Since the shardproxy-load-system = false I have seen it do it only 6 times instead of 18 and recently 15 times as noted by the wc -l on the rep log below. I have been clearing the log with every restart to make viewing/debugging easier. As stated the counts are per restart and they seem to vary.

The log 2018/12/19 19:56:32 [cluster_mdbshardproxy_shard3] ERROR - Failed query CREATE OR REPLACE TABLE replication_manager_schema.jobs ENGINE=spider comment='wrapper "mysql", table "jobs", srv "s3046201595497614847"' Error 1030: Got error 128 "Out of memory in engine" from storage engine SPIDER 2018/12/19 19:56:32 [cluster_mdbshardproxy_shard1] ERROR - Failed query CREATE OR REPLACE TABLE replication_manager_schema.jobs ENGINE=spider comment='wrapper "mysql", table "jobs", srv "s16051530979220499876"' Error 1030: Got error 128 "Out of memory in engine" from storage engine SPIDER 2018/12/19 19:56:32 [cluster_mdbshardproxy_shard2] ERROR - Failed query CREATE OR REPLACE TABLE backend.sbtest ENGINE=spider comment='wrapper "mysql", table "sbtest", srv "s7514566272099706500"' Error 1030: Got error 128 "Out of memory in engine" from storage engine SPIDER 2018/12/19 19:56:32 [cluster_mdbshardproxy_shard1] ERROR - Failed query CREATE OR REPLACE TABLE backend.sbtest ENGINE=spider comment='wrapper "mysql", table "sbtest", srv "s3450708238616861104"' Error 1030: Got error 128 "Out of memory in engine" from storage engine SPIDER 2018/12/19 19:56:32 [cluster_mdbshardproxy_shard1] ERROR - Failed query CREATE OR REPLACE TABLE backend.sbtest ENGINE=spider comment='wrapper "mysql", table "sbtest", srv "s3450708238616861104"' Error 1030: Got error 128 "Out of memory in engine" from storage engine SPIDER 2018/12/19 19:56:32 [cluster_mdbshardproxy_shard1] ERROR - Failed query CREATE OR REPLACE TABLE backend.sbtest ENGINE=spider comment='wrapper "mysql", table "sbtest", srv "s3450708238616861104"' Error 1030: Got error 128 "Out of memory in engine" from storage engine SPIDER [root@vpn-replication-manager-01 log]# vim /etc/replication-manager/config.toml [root@vpn-replication-manager-01 log]# cat replication-manager.log | grep -ai "create or replace" | wc -l 15 [root@vpn-replication-manager-01 log]# replication-manager-cli version Replication Manager 2.1.0-dev for MariaDB 10.x and MySQL 5.7 Series Full Version: 2.1.0-dev-603-g3d8da6b8 Build Time: 2018-12-19T19:04:21+0000 [root@vpn-replication-manager-01 log]# replication-manager-osc version Replication Manager 2.1.0-dev for MariaDB 10.x and MySQL 5.7 Series Full Version: 2.1.0-dev-603-g3d8da6b8 Build Time: 2018-12-19T19:02:46+0000 [root@vpn-replication-manager-01 log]#

— You are receiving this because you commented.

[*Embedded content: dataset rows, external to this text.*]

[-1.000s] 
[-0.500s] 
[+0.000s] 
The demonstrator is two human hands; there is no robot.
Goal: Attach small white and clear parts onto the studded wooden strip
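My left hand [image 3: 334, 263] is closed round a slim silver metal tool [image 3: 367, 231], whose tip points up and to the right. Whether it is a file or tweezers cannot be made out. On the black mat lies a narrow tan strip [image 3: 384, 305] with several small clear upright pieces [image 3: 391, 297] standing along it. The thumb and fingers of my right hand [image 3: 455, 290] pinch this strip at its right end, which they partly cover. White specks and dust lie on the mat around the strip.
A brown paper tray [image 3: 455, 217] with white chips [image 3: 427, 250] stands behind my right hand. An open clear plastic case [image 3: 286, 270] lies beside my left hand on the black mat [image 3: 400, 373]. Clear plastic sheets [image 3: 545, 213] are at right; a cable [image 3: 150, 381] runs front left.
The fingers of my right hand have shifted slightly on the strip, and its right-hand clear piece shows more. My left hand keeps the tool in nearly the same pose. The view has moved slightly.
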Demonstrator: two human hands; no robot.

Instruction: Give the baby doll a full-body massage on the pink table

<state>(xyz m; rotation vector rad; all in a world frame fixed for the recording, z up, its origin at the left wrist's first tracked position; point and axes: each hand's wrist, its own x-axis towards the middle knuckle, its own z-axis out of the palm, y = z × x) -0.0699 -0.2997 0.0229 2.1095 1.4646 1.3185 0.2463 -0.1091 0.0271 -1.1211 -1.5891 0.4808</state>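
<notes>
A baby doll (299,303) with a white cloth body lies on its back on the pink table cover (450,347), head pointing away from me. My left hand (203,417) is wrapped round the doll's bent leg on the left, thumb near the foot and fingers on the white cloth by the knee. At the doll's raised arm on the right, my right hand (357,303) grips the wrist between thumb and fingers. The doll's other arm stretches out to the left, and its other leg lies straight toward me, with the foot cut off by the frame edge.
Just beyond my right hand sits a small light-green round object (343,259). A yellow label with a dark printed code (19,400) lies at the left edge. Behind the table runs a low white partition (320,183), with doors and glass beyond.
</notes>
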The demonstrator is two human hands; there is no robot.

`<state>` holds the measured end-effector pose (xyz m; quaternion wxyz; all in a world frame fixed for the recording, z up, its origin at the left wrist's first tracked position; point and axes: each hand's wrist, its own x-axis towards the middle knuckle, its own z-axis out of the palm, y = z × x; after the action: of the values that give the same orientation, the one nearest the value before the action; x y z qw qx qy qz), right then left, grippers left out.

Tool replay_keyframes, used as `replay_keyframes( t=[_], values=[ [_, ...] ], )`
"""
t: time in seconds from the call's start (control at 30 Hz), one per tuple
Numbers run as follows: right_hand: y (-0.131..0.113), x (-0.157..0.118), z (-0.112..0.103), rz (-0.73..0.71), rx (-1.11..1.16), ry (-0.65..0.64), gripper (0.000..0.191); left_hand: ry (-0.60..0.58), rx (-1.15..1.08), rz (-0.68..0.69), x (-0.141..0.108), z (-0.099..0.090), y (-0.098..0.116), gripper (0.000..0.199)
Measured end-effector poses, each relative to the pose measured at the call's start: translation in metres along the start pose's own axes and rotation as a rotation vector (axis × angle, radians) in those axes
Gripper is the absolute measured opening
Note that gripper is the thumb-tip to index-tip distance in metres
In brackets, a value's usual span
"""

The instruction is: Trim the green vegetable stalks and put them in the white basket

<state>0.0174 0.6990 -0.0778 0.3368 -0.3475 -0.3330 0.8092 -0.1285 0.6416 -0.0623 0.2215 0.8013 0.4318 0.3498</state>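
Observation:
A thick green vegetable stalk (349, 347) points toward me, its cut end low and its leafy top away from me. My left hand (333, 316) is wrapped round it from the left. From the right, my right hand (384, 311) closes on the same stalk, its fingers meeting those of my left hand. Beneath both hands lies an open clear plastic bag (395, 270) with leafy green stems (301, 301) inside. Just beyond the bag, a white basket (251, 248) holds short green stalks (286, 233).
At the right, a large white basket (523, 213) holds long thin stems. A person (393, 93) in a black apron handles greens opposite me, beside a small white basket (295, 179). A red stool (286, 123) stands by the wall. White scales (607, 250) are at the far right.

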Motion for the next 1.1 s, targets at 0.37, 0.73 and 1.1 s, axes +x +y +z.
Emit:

Reply to this email directly, view it on GitHub https://github.com/signal18/replication-manager/issues/264#issuecomment-448727961, or mute the thread https://github.com/notifications/unsubscribe-auth/AC1RILQwhAy7NL4CPfdPZTj5ht7nTP-sks5u6p0bgaJpZM4ZSUk- .

sklasing commented 5 years ago

I will do so while admitting I am confused.

It is quite possible I am missing something as to why rep-man does this, but the frequency concerns me since it is changing DDL when it does not appear to need to.

Also note while rep-man has been running in the last two hours it has rebuilt the create or replace server statements 400 plus times.** Note none of the create or replace server statements show in the rep-man log (presumption since they succeed) but they do show in the spider proxy node audit logs with the IP of the rep-man node as the requester.

Ideally during a failover only the one specific server definition is modified. That change also replicates to the proxy slaves. Once would think the table definitions should not have to be modified. I am still testing this without rep-man running, that is change only the server def of the failing shard backend cluster. Hope it works; if it does not then I am about to learn more about Spider internals.

sklasing commented 5 years ago

The shardproxy-load-system = false does not work and continues to modify create server and create spider table DDL at start up. Either that or I misunderstood its purpose.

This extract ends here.